Field(s): AI & Machine Learning ⋅ Software Engineering
AI Vision Processors For Edge Applications
Our solutions make cameras smarter by extracting valuable data from high-resolution video streams.
Job Description
Responsibility:
Develop an AI inference runtime library for embedded Linux platforms using C/C++, supporting efficient inference for large models and multi-modal models.
Based on the characteristics of hardware platforms such as Ambarella, we implement AI operators and optimize inference processes to enhance the model's running speed.
Responsible for the deployment, integration, debugging, and performance optimization of AI models on board-side devices.

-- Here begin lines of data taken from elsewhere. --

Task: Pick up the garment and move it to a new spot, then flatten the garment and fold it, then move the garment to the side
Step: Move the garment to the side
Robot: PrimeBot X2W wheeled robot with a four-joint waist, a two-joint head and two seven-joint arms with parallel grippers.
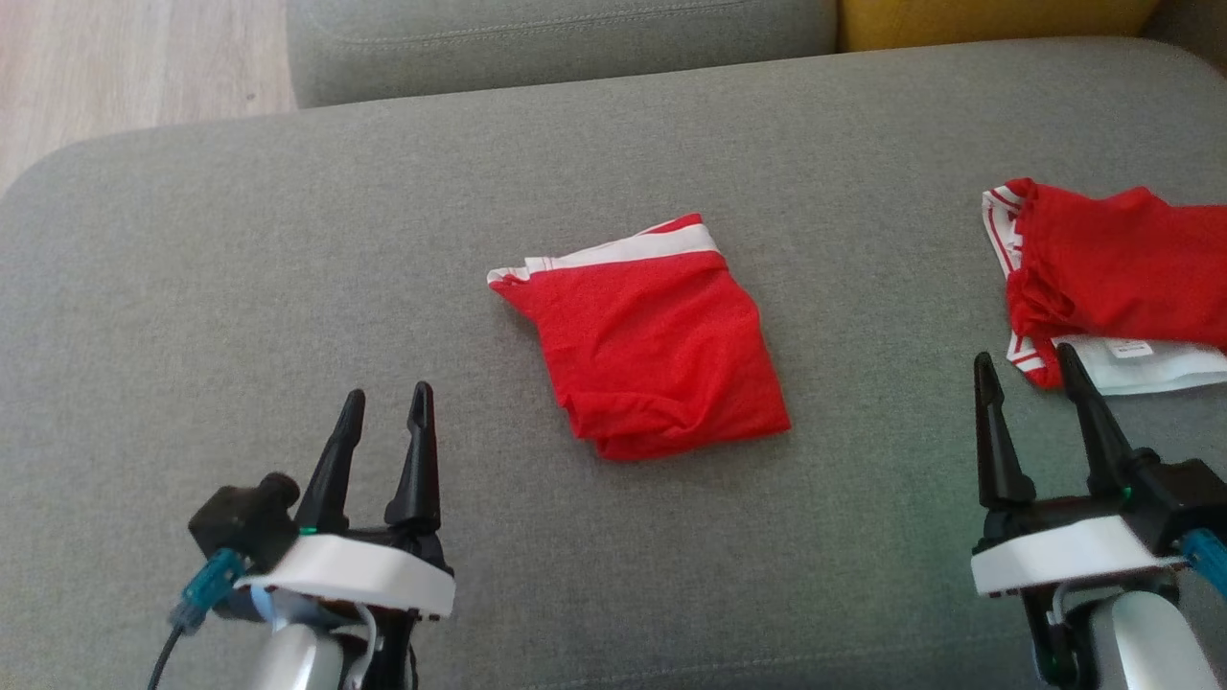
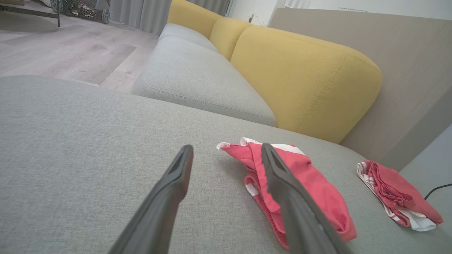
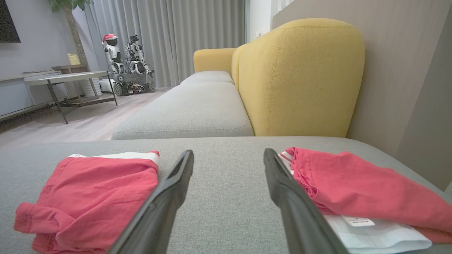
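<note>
A red garment (image 1: 652, 345) with a white waistband lies folded flat in the middle of the grey cushion (image 1: 240, 287). In the left wrist view the garment (image 2: 317, 190) sits just right of my fingers; in the right wrist view the garment (image 3: 88, 197) is at the lower left. My left gripper (image 1: 388, 393) (image 2: 226, 146) stands open and empty, near and to the left of it. My right gripper (image 1: 1024, 355) (image 3: 229, 151) is open and empty too, to its right and apart from it.
A second red garment (image 1: 1112, 268) (image 3: 360, 190) (image 2: 399, 194) with white trim lies bunched at the cushion's right edge, beside my right fingers. A yellow backrest (image 2: 300, 77) and another grey seat (image 1: 556, 38) lie beyond. Wooden floor (image 1: 115, 67) shows at the far left.
</note>
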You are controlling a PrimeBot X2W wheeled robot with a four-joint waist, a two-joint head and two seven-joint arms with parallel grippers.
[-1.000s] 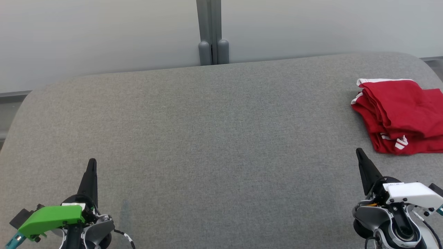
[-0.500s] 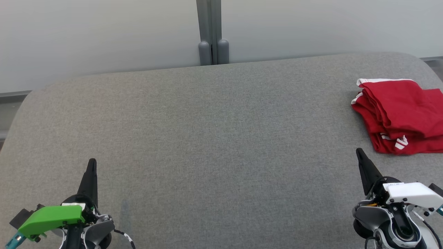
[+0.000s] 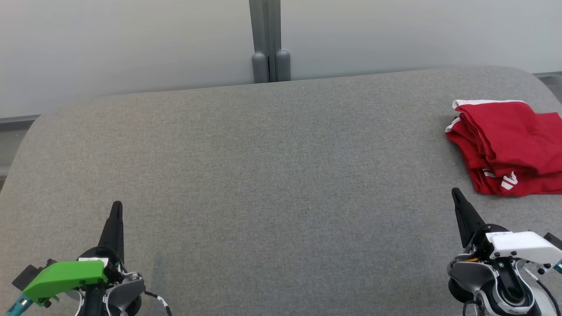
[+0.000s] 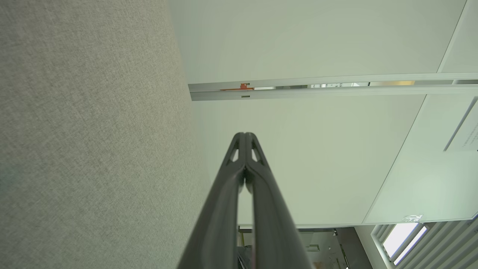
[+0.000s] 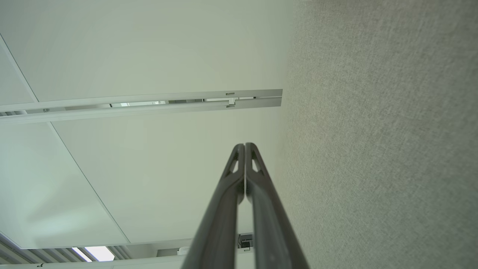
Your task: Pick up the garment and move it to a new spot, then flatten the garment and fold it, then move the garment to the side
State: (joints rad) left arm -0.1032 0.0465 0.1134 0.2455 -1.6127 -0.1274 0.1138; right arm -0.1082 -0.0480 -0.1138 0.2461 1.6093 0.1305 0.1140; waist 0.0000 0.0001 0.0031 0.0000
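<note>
Red garment (image 3: 509, 145) with white trim is what you will find folded in a compact stack at the far right of the grey fabric surface (image 3: 272, 175), its right side cut off by the edge of the head view. It lies flat, touched by neither arm. Your right gripper (image 3: 456, 193) sits at the lower right, its tip near the garment's front edge but apart from it, and its two dark fingers (image 5: 261, 194) are pressed together with nothing between them. Your left gripper (image 3: 116, 205) is at the lower left, well apart from the garment, and its fingers (image 4: 263, 186) are likewise closed on nothing. Both grippers point away from you over bare fabric. Beyond the surface's far edge you see a pale wall (image 3: 131, 44) with a grey vertical post (image 3: 267, 39).
</note>
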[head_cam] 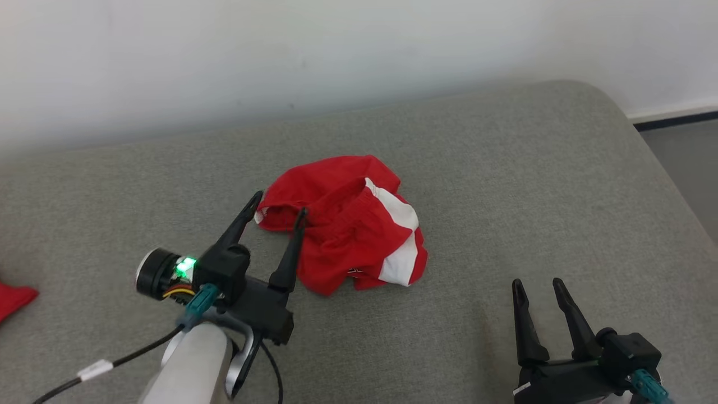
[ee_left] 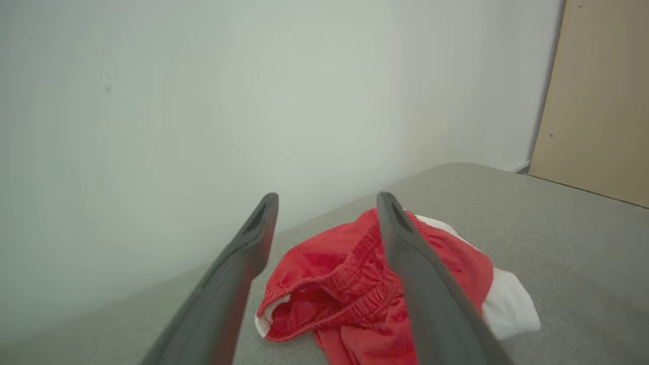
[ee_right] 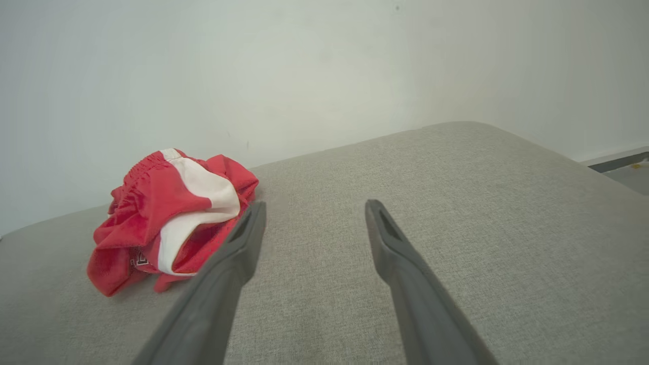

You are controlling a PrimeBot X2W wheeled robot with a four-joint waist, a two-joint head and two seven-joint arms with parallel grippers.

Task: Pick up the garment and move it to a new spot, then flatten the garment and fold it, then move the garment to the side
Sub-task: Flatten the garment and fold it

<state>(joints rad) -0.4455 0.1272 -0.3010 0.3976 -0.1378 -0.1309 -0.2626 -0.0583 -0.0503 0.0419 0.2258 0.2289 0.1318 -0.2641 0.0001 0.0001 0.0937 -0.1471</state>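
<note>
The garment (head_cam: 350, 224) is a crumpled pair of red shorts with white side panels, lying in a heap near the middle of the grey cushioned surface (head_cam: 505, 185). My left gripper (head_cam: 279, 203) stands open at its left edge, fingertips over the elastic waistband, nothing between them. In the left wrist view the garment (ee_left: 355, 284) lies just beyond and between the two fingers of the left gripper (ee_left: 328, 200). My right gripper (head_cam: 537, 283) is open at the lower right, well clear of the cloth. The right wrist view shows the garment (ee_right: 167, 223) off to the left of the right gripper (ee_right: 313, 204).
A white wall (head_cam: 280, 56) runs along the back of the surface. Another red cloth (head_cam: 14, 298) peeks in at the left edge. The surface's rounded right corner drops to the floor (head_cam: 687, 151). A tan panel (ee_left: 598, 101) stands at the far right.
</note>
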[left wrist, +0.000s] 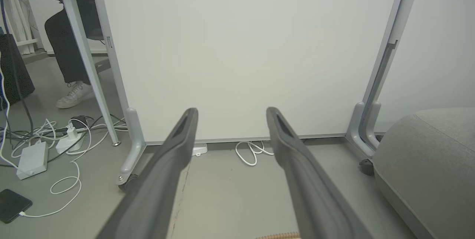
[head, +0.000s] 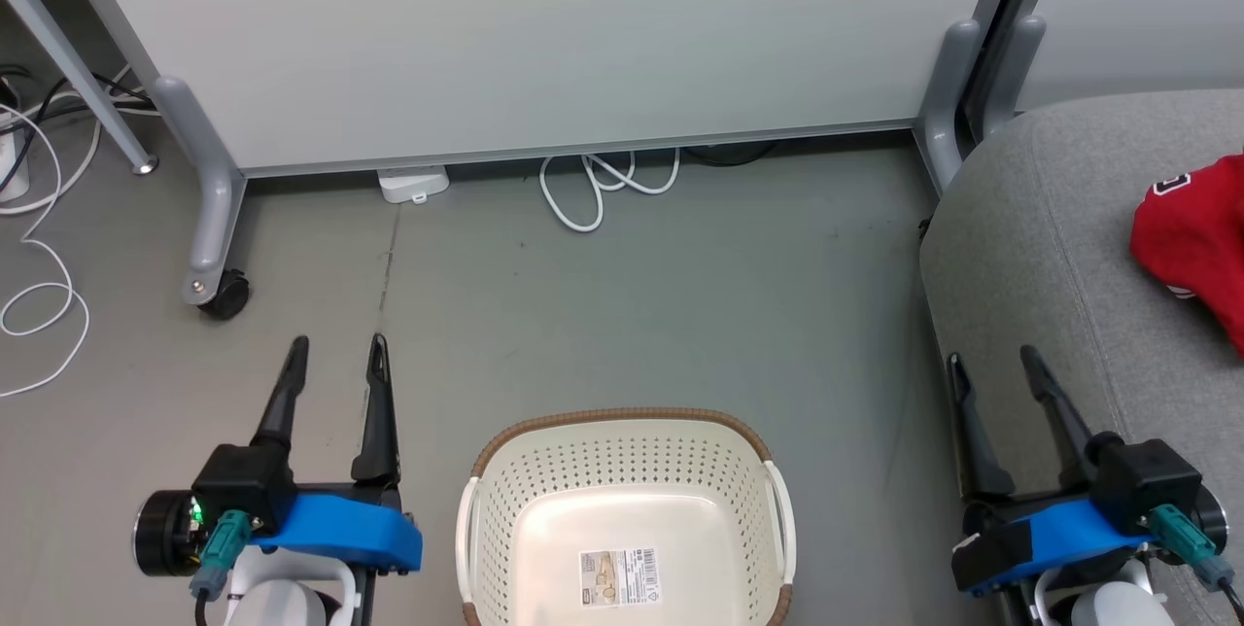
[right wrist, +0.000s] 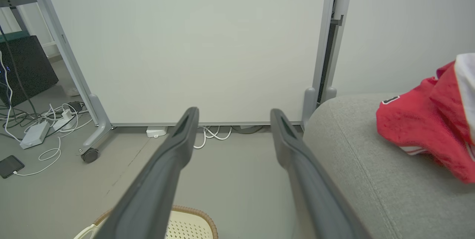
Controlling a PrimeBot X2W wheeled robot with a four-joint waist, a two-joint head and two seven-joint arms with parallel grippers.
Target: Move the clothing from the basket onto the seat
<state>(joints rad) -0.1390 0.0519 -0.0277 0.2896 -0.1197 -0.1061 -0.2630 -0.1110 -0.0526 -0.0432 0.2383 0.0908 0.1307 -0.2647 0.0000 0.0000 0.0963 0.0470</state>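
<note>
The red jersey clothing (head: pixel 1195 237) lay bunched on the light-grey sofa seat (head: pixel 1030 247) at the robot's right. The cream perforated laundry basket (head: pixel 622 415) stood on the floor between the arms, its barcode sticker (head: pixel 619 576) showing. The left gripper (head: pixel 338 344) and the right gripper (head: pixel 992 356) both had their fingers spread wide, the right just beside the seat's edge.

A white partition panel (head: pixel 544 33) stands ahead of the left gripper (head: pixel 338 342). A black castor (head: pixel 224 295) is near it, ahead-left, and a looped white cable (head: pixel 593 189) ahead-right.
</note>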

Participate in the problem identification of underlying systems, including Linux debugging, memory/bandwidth/IO and other system-level performance optimizations.
Participate in the design and development of a distributed large model inference framework.
Collaborate with algorithm and hardware teams to produce technical solutions and development documents.
Requirements:
Proficient in C/C++ development, with solid engineering skills (memory management, pointers, multithreaded programming, etc.).
Familiar with Linux system programming (processes/threads, synchronization mechanisms, network programming, etc.).
Prioritize understanding the algorithms of LLM/VLM large models and common optimization methods.
Candidates with experience in Ray/Transformers/vLLM development are preferred.
Understand at least one framework such as TensorFlow, Onnx, or PyTorch.
Possess excellent abilities in independent analysis and problem-solving, as well as strong communication and teamwork skills.